Happy BIrthday, Dear Friends!
One year ago this month, we began the journey of Scripture Writing and one year ago this month "Inscribe the Word" was born. At the time it was called Open My Eyes, and our Scripture Writing Journey began.
You can read our FIRST Scripture Writing post HERE.
In this year, I have heard numerous testimonies from women and families about how Inscribe the Word has changed their time with the Lord. I have heard testimonies of families spending phone-free time together each day to write out their Scriptures. Women have told me how the simple process of Scripture writing has brought them back into a daily routine of spending time with Jesus. Many have said that each morning is looked forward to with excitement as they spend their first hours of the day in the Word.
I never imagined Inscribe the Word, would become such a wonderful resource, and I am so glad that you and your families have been blessed by this wonderful Bible Study method.
This month marks a whole year of themed Bible study plans, and I couldn't think of a better anniversary gift than to inscribe a subject that is near and dear to my heart.
Last June, we inscribed PRAISE. This month, we are inscribing WORSHIP. Many people think that praise and worship are the same thing; they are interchangeable. But the Hebrew words for praise and worship are entirely different carrying different meanings.
I have often studied the words of Praise and Worship leader Judson Cornwall. His revelation on praise and worship is stunning. He has written dozens of books many on the topics of praise and worship.
In his book, Let Us Worship, Cornwall uses Psalm 95 to distinguish the difference between praise and worship. Psalm 95:1-2 says, "Oh come, let us sing to the Lord! Let us shout joyfully to the Rock of our salvation. Let us come before His presence with thanksgiving; Let us shout joyfully to Him with psalms."
Only after we have praised. After we have sang, joyfully shouted, come before His presence with thanksgiving and psalms, and offered praise the psalmist invites us to worship in verse 6. "O come, let us worship and bow down: let us kneel before the Lord our Maker."
"Praise," Cornwall writes, "prepares us for worship"; it is a "prelude to worship." Praise is not an attempt to get something from God; it is a ministry that we offer to God. We offer praise for what God has done— for God's mighty deeds in history and continued providential presence in our lives.
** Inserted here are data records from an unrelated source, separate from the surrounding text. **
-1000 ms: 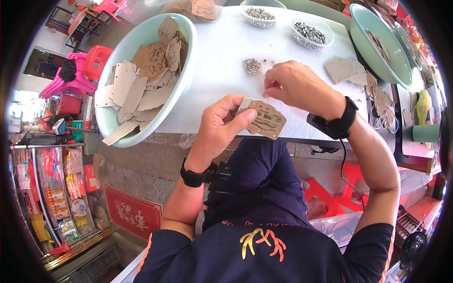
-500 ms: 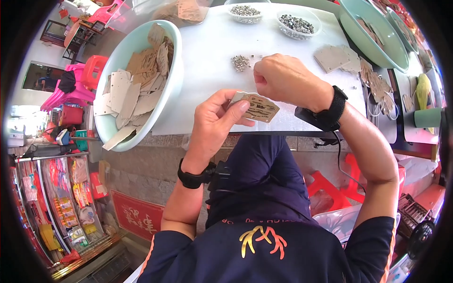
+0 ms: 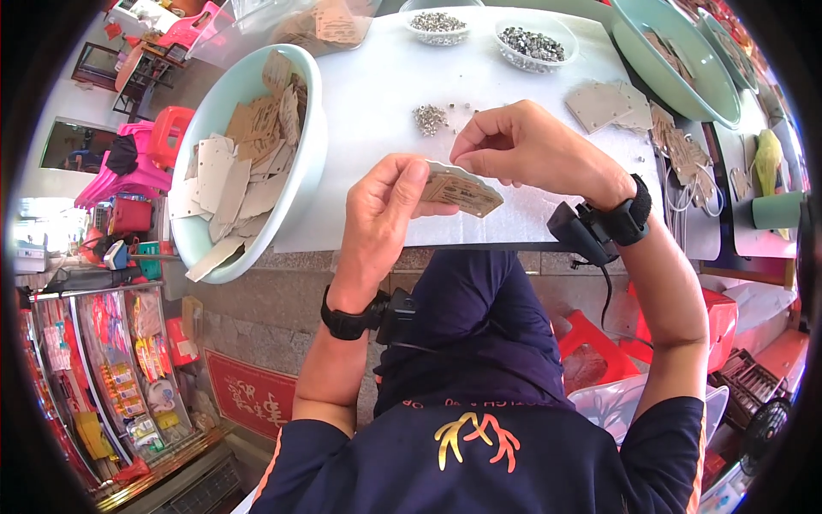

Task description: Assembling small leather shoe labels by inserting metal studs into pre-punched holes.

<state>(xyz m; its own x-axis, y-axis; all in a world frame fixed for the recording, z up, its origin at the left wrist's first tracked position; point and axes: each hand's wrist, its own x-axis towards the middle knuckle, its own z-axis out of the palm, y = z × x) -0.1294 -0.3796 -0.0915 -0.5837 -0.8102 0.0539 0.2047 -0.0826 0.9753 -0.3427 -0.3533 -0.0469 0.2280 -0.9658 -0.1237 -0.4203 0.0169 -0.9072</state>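
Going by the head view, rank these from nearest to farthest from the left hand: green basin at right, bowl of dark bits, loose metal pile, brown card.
Nearest first, from the left hand:
1. Card: held in its grip.
2. Metal pile: just beyond, on the table.
3. Bowl: far side, to the right.
4. Basin: farthest right.

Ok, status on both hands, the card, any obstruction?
Left hand gripping printed brown card. Right hand at card's far edge, fingers curled, contents unclear. Small metal pieces piled beyond, seemingly not obstructing.
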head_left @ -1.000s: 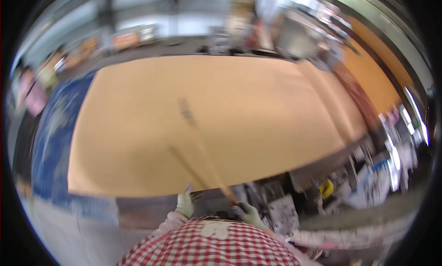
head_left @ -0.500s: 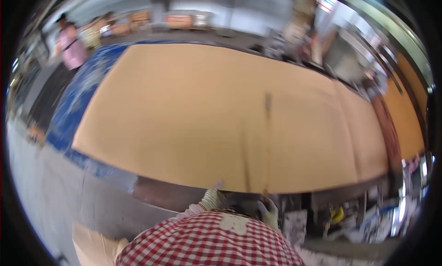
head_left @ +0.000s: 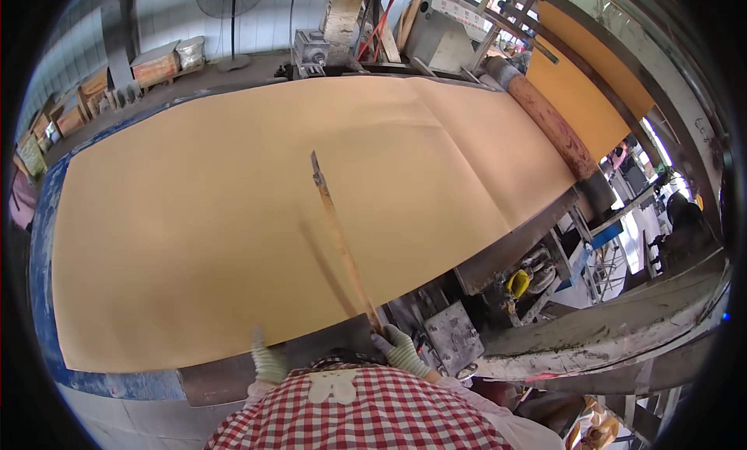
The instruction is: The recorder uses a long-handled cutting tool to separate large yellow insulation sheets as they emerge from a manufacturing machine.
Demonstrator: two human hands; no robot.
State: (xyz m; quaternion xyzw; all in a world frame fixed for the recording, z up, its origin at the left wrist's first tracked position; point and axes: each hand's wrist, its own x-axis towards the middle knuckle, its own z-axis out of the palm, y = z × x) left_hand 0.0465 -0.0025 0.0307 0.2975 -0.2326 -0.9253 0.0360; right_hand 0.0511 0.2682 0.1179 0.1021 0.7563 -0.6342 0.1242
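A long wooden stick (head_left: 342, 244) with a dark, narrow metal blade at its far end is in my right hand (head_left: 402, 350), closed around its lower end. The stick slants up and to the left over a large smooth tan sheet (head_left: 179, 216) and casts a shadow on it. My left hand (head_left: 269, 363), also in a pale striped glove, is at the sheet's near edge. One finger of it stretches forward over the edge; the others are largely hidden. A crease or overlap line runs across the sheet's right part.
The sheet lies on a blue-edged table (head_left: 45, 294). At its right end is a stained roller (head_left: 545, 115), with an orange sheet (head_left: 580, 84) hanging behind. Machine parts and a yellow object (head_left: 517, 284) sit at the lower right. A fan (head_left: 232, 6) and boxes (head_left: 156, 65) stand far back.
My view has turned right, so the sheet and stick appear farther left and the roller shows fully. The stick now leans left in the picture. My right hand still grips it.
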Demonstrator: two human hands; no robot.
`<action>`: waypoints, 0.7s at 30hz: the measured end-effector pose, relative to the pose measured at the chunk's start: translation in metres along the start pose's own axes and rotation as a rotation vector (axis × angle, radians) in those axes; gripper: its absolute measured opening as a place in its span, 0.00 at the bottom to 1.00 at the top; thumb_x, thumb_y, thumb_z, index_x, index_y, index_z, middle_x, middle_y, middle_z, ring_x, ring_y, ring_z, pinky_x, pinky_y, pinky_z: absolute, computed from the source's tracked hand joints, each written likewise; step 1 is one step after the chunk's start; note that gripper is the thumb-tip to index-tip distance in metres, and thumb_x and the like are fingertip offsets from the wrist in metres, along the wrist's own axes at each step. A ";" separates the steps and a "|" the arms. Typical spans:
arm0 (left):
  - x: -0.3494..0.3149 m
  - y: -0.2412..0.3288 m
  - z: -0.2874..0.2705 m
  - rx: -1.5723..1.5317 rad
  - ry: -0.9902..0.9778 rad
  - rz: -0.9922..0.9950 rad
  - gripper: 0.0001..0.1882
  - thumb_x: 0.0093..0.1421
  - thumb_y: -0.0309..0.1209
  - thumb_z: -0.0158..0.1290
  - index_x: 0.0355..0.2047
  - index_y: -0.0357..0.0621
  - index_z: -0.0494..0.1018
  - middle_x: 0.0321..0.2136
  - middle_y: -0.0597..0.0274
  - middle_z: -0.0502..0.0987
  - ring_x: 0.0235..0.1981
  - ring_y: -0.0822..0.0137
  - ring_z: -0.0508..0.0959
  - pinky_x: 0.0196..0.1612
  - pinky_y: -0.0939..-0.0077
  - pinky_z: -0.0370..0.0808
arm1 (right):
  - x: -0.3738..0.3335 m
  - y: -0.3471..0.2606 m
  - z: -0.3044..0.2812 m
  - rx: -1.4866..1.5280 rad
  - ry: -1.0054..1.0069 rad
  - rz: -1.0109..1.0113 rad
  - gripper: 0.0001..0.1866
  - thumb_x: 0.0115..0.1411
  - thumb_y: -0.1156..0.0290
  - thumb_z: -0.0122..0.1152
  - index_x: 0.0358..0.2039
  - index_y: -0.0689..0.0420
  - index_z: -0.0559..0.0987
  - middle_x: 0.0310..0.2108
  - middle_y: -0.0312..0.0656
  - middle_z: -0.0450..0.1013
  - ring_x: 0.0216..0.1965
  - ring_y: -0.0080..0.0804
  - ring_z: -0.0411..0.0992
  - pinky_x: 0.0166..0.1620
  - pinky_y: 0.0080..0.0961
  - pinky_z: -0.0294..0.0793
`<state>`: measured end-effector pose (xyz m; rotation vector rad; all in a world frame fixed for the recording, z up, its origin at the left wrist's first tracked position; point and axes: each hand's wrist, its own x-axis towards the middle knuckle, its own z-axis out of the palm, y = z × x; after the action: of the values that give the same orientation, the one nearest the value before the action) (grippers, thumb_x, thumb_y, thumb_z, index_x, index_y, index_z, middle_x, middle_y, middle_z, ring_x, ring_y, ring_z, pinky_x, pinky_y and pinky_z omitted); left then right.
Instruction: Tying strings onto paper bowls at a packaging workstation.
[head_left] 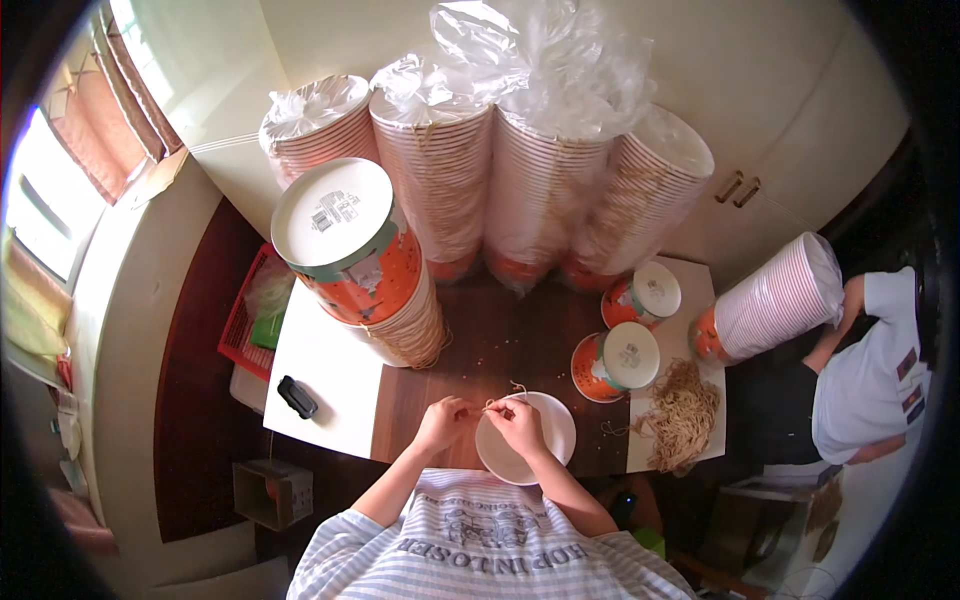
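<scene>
Over the near edge of the table, my left hand (442,426) and my right hand (519,430) are close together, fingers pinched. Between their fingertips runs a thin tan cord (487,408), and a short piece of it sticks up beyond my right hand. Right under my right hand stands a white round paper tub (559,430), its open mouth facing up. The finer details at the fingertips are too small to make out. To the right lies a tangled heap of tan cords (681,415).
Two orange tubs (631,357) stand upside down at the right. Tall stacks of nested tubs (440,180), bagged in plastic, line the back. Another tub stack (333,212) rises at left, near a black object (297,397). A person (868,370) stands at right beside a wrapped stack (775,300).
</scene>
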<state>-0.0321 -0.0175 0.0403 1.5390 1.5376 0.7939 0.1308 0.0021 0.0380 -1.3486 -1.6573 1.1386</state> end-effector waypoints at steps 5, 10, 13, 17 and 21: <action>0.001 -0.006 0.008 0.014 0.018 0.043 0.09 0.45 0.27 0.55 0.29 0.39 0.74 0.24 0.56 0.73 0.24 0.62 0.74 0.28 0.76 0.72 | 0.001 -0.001 0.001 0.023 -0.004 -0.003 0.05 0.46 0.72 0.60 0.23 0.59 0.76 0.22 0.37 0.73 0.19 0.23 0.69 0.23 0.19 0.66; 0.000 0.007 0.004 0.023 0.085 -0.012 0.09 0.47 0.27 0.54 0.30 0.41 0.75 0.22 0.58 0.74 0.22 0.69 0.74 0.27 0.79 0.71 | 0.000 -0.002 -0.001 0.021 -0.011 0.015 0.05 0.46 0.72 0.60 0.24 0.59 0.76 0.22 0.37 0.73 0.19 0.21 0.68 0.23 0.18 0.66; 0.000 0.006 0.008 -0.112 0.114 -0.032 0.08 0.49 0.26 0.53 0.31 0.40 0.75 0.23 0.61 0.75 0.23 0.76 0.73 0.27 0.82 0.71 | 0.000 -0.001 0.000 0.005 -0.013 0.012 0.05 0.46 0.73 0.59 0.24 0.59 0.76 0.22 0.37 0.73 0.19 0.21 0.68 0.23 0.18 0.66; -0.001 0.003 0.015 -0.237 0.082 -0.127 0.08 0.50 0.24 0.52 0.32 0.38 0.74 0.24 0.62 0.76 0.24 0.80 0.72 0.28 0.84 0.71 | 0.000 0.000 0.001 0.009 -0.011 0.007 0.04 0.46 0.73 0.59 0.24 0.59 0.76 0.22 0.37 0.73 0.19 0.22 0.69 0.24 0.18 0.66; -0.002 0.009 0.014 -0.258 0.084 -0.096 0.07 0.51 0.23 0.52 0.31 0.37 0.74 0.24 0.64 0.76 0.25 0.81 0.71 0.28 0.86 0.70 | 0.000 0.000 0.001 -0.005 -0.013 0.006 0.05 0.47 0.73 0.59 0.24 0.59 0.76 0.22 0.37 0.73 0.20 0.22 0.69 0.24 0.19 0.67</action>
<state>-0.0162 -0.0205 0.0415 1.2491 1.4919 0.9705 0.1300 0.0023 0.0382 -1.3529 -1.6677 1.1503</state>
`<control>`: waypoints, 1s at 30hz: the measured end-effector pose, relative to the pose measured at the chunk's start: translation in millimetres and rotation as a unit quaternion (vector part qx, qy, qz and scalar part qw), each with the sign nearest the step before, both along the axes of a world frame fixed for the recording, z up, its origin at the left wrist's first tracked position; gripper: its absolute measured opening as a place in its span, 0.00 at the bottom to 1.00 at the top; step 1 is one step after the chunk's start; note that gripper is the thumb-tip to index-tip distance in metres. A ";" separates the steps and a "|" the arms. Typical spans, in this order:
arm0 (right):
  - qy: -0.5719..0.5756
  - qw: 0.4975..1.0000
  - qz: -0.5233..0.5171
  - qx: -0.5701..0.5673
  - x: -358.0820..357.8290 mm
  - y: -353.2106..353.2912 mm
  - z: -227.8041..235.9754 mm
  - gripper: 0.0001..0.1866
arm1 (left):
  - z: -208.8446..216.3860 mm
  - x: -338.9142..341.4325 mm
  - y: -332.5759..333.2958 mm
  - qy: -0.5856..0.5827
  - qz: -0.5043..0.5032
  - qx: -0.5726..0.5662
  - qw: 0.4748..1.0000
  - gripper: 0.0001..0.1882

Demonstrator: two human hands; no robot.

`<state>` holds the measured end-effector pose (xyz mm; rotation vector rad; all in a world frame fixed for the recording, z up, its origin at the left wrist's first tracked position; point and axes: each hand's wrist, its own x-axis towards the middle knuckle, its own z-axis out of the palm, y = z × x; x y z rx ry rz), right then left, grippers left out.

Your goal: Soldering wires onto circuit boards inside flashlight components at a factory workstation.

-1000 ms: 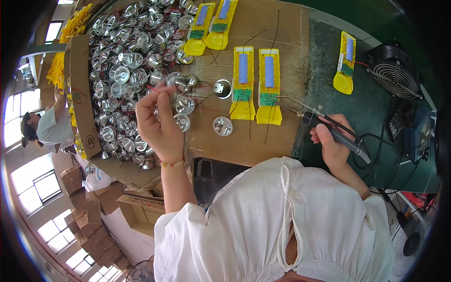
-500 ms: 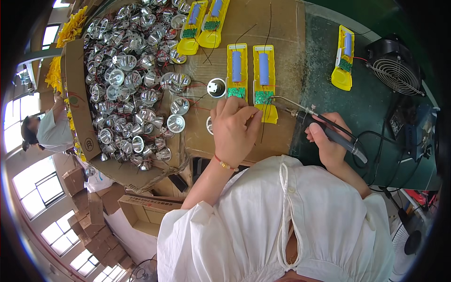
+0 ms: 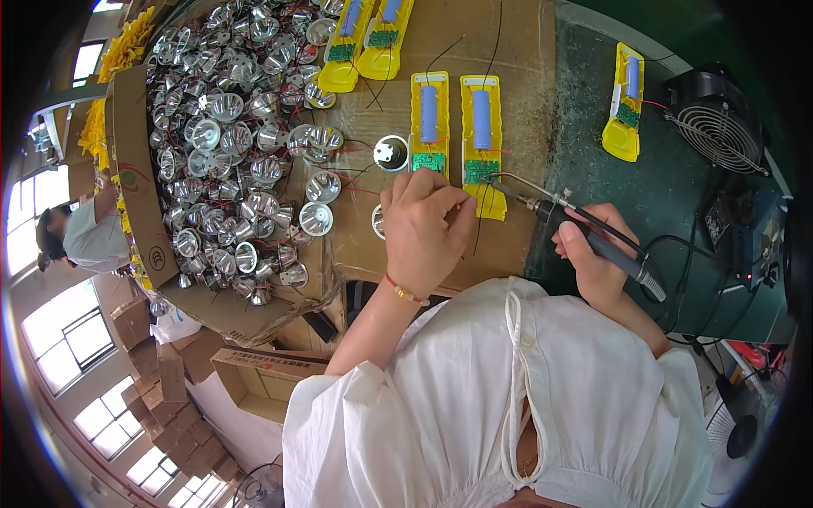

While we praise God for what he has done, we worship God for who he is. Praise begins by applauding God's power, but it often brings us close enough to God that worship can respond to God's presence.
While the energy of praise is toward what God does, the energy of worship is toward who God is. The first is concerned with God's performance, while the second is occupied with God's personage. The thrust of worship, therefore, is higher than the thrust of praise" (p. 146 of Let Us Worship).
This month, as we celebrate the ONE YEAR ANNIVERSARY of Inscribe the Word, I pray that you get a deeper understanding of Worship. I pray that like the Samaritan Woman, you begin to see what it means to worship the Father in Spirit and in Truth. (John 4).